I have learned a lot in LQ2011. I shall put some of it in writing, and I’m thinking of making a helpful how-to video. The video will be made or not made based on whether or not I want to give my hands a rest (these ol’ boys have been busy the last month).
When looking for the right lubrication, people tend to look at the wrong things. First, I am a huge proponent of lotion. Lotion does two things at once that lubricants do not do. Lotion for one, acts as a lubricant, but it also lotions up your hands and your captain jack! My girlfriend has never been so happy with the smoothness and softness of my hands. And she has me masturbating all the time to thank for that!
The number one reason though why lotion is the best is because of smell. If you’re going to do what I accomplished, you want every advantage you can get in the battle of odors. Sure, go ahead and use your lubricants, but don’t come crying to me when you realize you and your masturbating station smells like a paper mill on a hot day. Using lotions puts a fresh aroma in the air. You have all sorts of scents to choose from, so you will never get bored.
Lastly, when you have run out of lotion or you are in a situation where you have no access to lotion, (masturbating in the woods, waiting in your car for takeout that the restaurant got wrong, etc.) you always have the option of manmade spit. Manmade spit is with you all the time, but I’d recommend only using manmade spit if you have access to a shower or pond shortly after, otherwise you will smell like how I imagine Michael Moore smells like (not good).
BONUS TIP: Do not eat anything before using manmade spit. Nothing more of a turnoff then finding bits and pieces of onion and pickle on your pickle.

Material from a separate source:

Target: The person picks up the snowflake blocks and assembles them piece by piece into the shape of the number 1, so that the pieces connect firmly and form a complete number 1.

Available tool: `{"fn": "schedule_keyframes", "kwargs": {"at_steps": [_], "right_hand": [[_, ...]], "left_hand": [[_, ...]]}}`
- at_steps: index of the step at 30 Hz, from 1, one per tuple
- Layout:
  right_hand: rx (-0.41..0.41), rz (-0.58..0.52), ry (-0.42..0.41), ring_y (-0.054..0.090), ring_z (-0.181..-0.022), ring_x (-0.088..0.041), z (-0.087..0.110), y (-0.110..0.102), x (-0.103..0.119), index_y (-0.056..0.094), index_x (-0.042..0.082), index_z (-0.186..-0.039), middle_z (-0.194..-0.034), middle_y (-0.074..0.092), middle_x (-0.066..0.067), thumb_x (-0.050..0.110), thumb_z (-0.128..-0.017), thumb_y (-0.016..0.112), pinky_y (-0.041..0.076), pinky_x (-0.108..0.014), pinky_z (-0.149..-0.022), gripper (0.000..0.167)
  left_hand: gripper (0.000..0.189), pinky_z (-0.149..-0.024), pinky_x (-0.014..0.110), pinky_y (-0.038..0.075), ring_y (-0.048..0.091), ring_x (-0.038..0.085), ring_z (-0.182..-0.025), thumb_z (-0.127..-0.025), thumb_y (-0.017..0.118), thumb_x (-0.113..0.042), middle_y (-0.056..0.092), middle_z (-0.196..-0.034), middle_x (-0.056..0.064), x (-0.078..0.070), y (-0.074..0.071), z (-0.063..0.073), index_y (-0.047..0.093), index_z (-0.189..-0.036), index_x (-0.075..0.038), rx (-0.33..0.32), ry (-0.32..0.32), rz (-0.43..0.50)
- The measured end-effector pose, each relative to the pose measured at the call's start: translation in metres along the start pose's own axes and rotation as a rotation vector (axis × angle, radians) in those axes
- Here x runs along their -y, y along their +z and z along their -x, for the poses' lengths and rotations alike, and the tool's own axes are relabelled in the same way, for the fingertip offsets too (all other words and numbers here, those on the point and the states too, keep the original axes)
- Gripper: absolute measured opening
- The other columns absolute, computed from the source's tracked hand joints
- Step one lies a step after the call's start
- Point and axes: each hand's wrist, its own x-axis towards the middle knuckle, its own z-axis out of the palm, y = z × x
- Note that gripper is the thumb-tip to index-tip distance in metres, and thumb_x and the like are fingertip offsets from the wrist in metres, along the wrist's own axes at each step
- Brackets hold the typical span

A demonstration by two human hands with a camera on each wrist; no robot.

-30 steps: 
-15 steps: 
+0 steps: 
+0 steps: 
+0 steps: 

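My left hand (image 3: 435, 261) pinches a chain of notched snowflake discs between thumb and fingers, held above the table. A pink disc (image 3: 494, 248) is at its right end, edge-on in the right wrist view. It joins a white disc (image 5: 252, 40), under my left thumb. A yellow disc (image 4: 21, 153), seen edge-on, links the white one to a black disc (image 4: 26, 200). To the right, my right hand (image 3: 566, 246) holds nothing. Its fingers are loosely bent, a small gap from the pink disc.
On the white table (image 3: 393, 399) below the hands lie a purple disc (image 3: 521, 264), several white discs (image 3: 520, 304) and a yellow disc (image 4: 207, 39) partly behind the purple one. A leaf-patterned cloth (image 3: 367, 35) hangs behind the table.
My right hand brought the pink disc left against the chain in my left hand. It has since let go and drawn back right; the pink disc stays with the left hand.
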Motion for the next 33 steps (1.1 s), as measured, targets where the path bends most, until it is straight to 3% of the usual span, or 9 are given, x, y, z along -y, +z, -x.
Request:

You need something to put you in the mood to accomplish your goals, and I truly believe that your mind is the most powerful weapon here. In your mind anything can happen, and anything will happen. The key to this though is to not tell anyone what you think about. To you, what you think about is completely normal, but to other people, you should be committed. No person should ever have to realize the dark place you go to, to do your thing. That dark place filled with women, electrical wires, trampolines, marshmallows, and Subway foot longs (Subway foot longs? Hey, it’s your dark place, not mine) should be your own private place that only you can visit. DO NOT TELL ANYONE ABOUT YOUR DARK PLACE
BONUS TIP: Running out of things to think about in your dark place? Headphones, NASCAR race, an oven mitt, and that ugly girl down the street that you make fun of with your friends but you secretly want her. There are your actors, now make the scene!
As I said before, if I feel like it and once my injuries are tended to, a video will be posted of some of my favorite positions I have discovered over the past month.